Peter Maurin used to say that a man should not have to work more than four hours of manual labor a day, and that more hours should be spent in study, in discussion, in doing the things he wants to do. When there is a synthesis of Cult, Culture and Cultivation there beauty and peace and truth spring up.

I have only to look around me as I write this article on the feast of St. Benedict Joseph Labre, to see the illustration of what I am writing about. Here at Peter Maurin farm we have a chapel, we have the Blessed Sacrament. Those who choose come to pray the rosary and compline at night. Half of them leave after the rosary. When we have Mass there, the attendance is usually eighteen of our twenty-two residents. If only a few came, there still would never be any questioning. In the realm of religion, none is asked what he believes, no one is asked to participate. But we have grace at meals of course. If you don’t want to say grace, come in a little later, or hang around in the hall outside until it’s over. Besides the city only the CW believes in such religious freedom. The missions have services.

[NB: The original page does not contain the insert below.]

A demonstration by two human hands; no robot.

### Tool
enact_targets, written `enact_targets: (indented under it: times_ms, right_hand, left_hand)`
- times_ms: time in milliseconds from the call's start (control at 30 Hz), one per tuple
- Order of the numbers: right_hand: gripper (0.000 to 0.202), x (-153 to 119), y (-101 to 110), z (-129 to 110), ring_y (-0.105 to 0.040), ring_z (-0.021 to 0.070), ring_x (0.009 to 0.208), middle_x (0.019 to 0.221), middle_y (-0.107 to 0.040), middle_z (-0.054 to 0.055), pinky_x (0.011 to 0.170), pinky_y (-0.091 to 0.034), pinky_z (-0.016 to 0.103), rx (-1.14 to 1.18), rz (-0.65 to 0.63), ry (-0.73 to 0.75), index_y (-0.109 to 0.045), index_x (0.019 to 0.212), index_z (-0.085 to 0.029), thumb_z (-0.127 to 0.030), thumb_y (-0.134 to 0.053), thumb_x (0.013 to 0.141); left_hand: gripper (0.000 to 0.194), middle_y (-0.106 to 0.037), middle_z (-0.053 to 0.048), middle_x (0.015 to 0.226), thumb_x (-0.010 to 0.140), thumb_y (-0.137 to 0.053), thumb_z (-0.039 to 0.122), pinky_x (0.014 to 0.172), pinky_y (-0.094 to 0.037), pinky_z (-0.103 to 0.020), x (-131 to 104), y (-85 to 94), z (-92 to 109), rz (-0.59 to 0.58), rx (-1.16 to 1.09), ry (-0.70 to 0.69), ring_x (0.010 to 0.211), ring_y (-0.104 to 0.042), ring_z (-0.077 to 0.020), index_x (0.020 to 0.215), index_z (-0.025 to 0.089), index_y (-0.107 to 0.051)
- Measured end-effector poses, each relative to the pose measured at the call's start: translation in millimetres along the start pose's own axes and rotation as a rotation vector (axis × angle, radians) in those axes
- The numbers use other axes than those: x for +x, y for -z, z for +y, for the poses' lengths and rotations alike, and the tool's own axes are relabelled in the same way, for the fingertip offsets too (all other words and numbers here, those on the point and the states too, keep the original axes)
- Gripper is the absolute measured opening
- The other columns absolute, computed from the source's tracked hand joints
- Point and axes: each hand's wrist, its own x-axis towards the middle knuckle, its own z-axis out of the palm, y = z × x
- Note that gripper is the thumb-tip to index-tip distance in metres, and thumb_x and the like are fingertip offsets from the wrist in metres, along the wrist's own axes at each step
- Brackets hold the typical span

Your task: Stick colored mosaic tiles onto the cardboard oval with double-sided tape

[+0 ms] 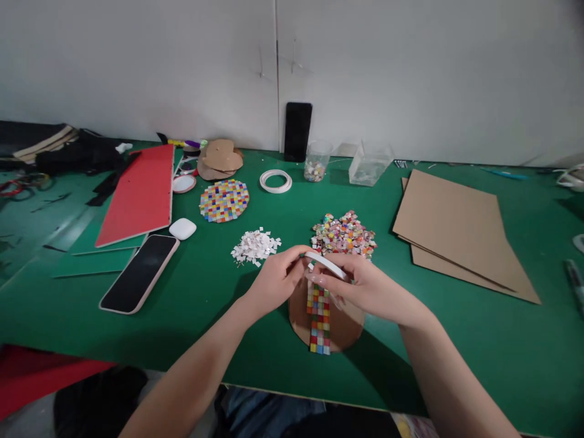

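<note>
A white tape roll (326, 265) is held up between my two hands, above a round cardboard piece (347, 328). My left hand (279, 277) pinches the roll's left end with thumb and fingers. On the roll's right side, my right hand (365, 283) has its fingers closed around it. Columns of small coloured square tiles (320, 322) run down the middle of the cardboard, their upper part hidden under my hands. Just behind my hands are a heap of mixed coloured tiles (344, 234) and a pile of white bits (255, 246).
At the left lie a phone (139, 274), a white case (182, 229) and a red board (141, 194). Behind are a tiled disc (224, 200), another tape roll (275, 181), a cup (317, 161), a clear box (370, 164) and an upright phone (298, 132). Cardboard sheets (456, 225) lie right.
</note>
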Motion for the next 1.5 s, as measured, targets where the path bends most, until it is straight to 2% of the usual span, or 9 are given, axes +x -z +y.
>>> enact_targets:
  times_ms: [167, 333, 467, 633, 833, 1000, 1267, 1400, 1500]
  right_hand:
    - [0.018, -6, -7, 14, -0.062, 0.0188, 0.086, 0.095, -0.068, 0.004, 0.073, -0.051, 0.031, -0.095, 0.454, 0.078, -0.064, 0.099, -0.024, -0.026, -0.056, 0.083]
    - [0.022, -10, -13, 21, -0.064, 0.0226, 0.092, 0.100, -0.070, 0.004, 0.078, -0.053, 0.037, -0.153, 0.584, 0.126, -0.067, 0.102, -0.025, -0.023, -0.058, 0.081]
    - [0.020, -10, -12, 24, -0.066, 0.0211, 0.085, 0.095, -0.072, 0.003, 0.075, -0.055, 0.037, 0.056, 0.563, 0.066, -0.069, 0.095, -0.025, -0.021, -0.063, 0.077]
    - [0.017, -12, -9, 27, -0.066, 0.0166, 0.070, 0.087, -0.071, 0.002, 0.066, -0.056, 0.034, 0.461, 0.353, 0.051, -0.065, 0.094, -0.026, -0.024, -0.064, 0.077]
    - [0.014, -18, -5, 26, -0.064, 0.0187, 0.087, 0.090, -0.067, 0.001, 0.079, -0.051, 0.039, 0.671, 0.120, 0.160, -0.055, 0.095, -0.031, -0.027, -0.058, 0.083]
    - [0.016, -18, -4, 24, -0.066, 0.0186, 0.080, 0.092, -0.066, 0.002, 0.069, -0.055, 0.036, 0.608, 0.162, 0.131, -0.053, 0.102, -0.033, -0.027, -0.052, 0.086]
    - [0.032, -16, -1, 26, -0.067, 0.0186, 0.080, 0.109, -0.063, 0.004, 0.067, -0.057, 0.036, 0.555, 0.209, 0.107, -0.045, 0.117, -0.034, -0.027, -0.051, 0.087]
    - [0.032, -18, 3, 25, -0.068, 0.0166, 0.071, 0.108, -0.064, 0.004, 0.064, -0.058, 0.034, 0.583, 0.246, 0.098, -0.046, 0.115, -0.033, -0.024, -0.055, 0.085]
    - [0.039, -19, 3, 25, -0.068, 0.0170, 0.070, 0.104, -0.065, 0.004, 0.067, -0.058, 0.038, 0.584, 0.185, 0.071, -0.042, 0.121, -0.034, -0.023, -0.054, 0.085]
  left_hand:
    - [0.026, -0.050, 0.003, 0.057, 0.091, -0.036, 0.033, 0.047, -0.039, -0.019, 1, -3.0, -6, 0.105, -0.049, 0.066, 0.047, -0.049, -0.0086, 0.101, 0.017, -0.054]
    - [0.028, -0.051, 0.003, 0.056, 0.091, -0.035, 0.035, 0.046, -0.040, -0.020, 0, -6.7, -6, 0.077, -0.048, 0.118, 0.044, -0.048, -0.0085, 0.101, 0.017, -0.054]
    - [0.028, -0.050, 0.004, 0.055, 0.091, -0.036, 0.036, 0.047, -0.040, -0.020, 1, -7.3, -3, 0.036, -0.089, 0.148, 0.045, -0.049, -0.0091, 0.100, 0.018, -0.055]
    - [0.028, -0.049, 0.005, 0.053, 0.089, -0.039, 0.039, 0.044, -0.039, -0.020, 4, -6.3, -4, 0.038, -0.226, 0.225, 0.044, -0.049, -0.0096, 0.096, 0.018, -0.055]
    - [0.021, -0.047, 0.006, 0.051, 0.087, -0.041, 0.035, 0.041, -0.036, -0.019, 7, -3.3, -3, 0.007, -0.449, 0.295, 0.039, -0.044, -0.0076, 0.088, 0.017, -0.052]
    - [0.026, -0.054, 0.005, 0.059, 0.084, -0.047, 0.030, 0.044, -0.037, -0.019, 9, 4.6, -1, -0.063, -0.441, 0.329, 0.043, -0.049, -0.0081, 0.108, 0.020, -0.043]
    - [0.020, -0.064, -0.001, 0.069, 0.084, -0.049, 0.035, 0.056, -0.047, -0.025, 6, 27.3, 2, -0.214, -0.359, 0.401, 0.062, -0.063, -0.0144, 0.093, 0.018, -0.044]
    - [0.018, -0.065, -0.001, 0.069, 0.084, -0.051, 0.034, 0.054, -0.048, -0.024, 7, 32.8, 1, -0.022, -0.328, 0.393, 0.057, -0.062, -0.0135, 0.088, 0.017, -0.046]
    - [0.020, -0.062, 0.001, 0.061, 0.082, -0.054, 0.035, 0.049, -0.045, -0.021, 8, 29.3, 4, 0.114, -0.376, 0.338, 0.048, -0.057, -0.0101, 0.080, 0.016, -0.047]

There is a good library of every kind of book from St. John of the Cross to Agatha Chrystie! There is enough discussion of books at meal time to constitute a course in the thinking of the day. The discussion of many issues such as war and peace, man and the state, the racial problems of the world, all can bring about intense discussion. There is some music, when Hans Benning, or Hans Furth or someone who sings is visiting. We have a recorder, too, and a good symphony library, and there is always the radio. (No television here.)

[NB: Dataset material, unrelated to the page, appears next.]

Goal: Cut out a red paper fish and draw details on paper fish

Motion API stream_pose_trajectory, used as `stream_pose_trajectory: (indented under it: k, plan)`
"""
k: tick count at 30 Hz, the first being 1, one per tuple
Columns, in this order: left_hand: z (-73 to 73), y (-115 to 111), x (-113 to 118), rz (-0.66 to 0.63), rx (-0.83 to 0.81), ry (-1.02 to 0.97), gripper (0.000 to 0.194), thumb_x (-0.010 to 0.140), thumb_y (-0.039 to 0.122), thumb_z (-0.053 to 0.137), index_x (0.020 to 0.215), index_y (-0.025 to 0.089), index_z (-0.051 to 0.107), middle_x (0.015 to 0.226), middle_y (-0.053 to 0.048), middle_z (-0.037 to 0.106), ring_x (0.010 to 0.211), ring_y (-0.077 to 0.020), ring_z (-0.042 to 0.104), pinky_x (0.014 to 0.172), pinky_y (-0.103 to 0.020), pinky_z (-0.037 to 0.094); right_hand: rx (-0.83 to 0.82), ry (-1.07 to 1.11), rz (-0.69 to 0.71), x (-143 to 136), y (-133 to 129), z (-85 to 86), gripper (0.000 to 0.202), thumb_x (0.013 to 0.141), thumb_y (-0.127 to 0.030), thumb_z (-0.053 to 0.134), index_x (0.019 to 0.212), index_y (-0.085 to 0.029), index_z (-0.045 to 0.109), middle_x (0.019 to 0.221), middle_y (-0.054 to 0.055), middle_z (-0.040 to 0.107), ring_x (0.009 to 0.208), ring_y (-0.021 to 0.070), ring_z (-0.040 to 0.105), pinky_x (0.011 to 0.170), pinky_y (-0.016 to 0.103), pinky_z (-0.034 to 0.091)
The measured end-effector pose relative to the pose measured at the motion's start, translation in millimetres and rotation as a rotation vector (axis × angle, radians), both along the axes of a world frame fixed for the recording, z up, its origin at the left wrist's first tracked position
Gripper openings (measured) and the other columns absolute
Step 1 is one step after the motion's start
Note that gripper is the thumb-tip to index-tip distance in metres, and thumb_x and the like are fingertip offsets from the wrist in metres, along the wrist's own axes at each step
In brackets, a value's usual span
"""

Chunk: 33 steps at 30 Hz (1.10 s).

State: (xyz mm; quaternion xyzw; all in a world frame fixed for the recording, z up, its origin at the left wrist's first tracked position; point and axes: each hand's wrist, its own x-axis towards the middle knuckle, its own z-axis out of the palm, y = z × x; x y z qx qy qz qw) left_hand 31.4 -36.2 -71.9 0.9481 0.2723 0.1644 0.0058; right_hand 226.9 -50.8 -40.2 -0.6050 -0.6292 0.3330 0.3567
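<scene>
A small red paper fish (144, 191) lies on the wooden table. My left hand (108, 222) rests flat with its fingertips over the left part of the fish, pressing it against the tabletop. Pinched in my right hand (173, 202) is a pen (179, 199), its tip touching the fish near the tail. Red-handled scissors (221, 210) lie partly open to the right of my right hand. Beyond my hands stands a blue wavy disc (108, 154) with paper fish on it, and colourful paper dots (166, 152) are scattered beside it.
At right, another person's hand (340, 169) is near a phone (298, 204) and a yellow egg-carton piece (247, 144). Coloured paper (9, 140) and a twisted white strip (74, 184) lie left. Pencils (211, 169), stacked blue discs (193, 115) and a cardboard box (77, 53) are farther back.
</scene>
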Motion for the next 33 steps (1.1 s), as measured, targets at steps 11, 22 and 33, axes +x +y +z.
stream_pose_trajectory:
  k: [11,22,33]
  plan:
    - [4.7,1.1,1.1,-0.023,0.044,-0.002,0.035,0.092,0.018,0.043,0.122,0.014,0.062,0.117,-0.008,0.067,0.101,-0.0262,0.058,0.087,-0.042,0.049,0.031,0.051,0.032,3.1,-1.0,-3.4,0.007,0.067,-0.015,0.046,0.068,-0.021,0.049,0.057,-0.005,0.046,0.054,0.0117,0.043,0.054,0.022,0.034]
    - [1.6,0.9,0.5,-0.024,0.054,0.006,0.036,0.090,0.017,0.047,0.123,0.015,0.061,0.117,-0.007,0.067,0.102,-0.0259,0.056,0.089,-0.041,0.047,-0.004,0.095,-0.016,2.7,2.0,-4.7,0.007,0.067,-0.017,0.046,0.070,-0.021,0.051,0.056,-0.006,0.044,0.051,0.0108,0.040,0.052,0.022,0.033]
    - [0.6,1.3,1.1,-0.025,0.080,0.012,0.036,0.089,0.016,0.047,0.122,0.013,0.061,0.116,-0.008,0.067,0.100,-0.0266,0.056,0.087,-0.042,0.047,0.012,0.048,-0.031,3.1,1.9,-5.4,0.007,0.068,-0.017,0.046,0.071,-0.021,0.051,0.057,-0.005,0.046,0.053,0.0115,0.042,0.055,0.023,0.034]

There is sculpture rather than painting. There is Chris’ crucifix, Eve Smith’s carving of our Lady and the children, Haig’s Holy Family, Tina’s St. Joseph and the Blessed Mother. There is Rita’s first piece of stained glass, and Sister Prisca’s of the crucifixion. She used to be with the CW group in Rochester and is now at Regina Laudis. There is Leonard making a loom and a potter’s wheel, and Chris making a rear seat contraption out of the trunk of the Mercury convertible recently given us which reminds one of a pony cart and can hold five children. There is the spinning and weaving and knitting and baking and cooking. Not to speak of the collecting the children are always doing in the woods, fields and sea shore.

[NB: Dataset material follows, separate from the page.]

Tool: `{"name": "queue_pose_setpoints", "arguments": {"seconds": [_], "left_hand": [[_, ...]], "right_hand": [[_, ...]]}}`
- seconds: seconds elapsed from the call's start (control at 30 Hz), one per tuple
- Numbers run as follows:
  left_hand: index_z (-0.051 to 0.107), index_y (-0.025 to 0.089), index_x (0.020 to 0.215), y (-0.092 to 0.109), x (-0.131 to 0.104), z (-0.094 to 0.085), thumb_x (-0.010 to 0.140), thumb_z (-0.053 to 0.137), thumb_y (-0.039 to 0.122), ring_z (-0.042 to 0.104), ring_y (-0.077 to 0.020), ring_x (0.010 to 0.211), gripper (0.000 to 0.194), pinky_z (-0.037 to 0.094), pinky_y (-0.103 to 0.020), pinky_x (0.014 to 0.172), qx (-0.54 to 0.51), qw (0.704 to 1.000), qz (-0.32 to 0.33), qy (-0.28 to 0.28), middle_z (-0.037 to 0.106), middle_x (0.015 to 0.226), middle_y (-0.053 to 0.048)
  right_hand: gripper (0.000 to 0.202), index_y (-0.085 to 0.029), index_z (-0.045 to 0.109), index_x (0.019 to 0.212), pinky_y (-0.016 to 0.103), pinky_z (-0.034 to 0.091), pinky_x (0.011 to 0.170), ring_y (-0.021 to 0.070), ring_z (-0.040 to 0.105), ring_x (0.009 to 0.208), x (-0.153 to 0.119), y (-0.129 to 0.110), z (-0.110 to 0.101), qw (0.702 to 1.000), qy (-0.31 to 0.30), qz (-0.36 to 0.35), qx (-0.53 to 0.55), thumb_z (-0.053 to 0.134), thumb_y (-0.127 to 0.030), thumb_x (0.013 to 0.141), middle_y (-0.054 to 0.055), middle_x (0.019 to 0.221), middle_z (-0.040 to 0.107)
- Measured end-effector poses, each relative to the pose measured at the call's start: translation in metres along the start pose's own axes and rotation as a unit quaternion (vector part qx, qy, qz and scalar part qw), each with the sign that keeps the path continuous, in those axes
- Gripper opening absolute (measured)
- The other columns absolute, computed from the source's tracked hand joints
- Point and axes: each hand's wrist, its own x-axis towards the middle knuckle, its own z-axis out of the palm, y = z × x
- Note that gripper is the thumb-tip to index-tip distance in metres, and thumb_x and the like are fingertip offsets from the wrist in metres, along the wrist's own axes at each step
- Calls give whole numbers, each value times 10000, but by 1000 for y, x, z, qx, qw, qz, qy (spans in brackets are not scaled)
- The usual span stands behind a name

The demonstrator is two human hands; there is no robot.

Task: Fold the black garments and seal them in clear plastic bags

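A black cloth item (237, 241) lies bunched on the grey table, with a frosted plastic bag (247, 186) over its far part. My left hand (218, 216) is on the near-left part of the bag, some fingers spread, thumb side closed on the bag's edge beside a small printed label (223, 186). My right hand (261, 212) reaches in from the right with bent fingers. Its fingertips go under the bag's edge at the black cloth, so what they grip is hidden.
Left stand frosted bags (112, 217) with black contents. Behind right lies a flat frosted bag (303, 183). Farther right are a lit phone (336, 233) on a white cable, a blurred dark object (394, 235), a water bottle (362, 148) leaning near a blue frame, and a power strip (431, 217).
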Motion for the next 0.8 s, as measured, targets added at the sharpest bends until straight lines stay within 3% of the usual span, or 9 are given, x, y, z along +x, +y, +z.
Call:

Yes, all of us derelicts have a rich and beautiful life, this life of voluntary poverty on the land. And as for us derelicts in the city, I assure you there is no mission smell, no smell of disinfectants and if there is the smell of the poor, it brought from the miserable lodging houses which are like those Orwell describes in his book. It is not native to our own House of Hospitality which is scrubbed freshly in the morning and well aired what with the bread line, the clothes line, the soup line and all the visitors coming in and out. It has dignity, that old house, and it is painted clean. The$25,000 – – that gigantic sum which is the cause of our success story . . . is going to install our sprinkler system and self closing doors, new stairs, etc. We have raised that sum before, five years ago, to be exact, when we purchased the place. And we have always tried to feed well, and keep a comfortable home. After all, we are a community, a family, and God so loved us that as the psalmist said, He considered us little less than the angels, not as derelicts.

Well, everyone in the house sighs and says, “If it is saving the house, and keeping the city from closing us down, let them call us what they choose.” But just the same, Houses of Hospitality are dealing with men, temples of the Holy Ghost, men made to the image and likeness of God, men made for happiness, and in our houses of hospitality, we are finding it, together.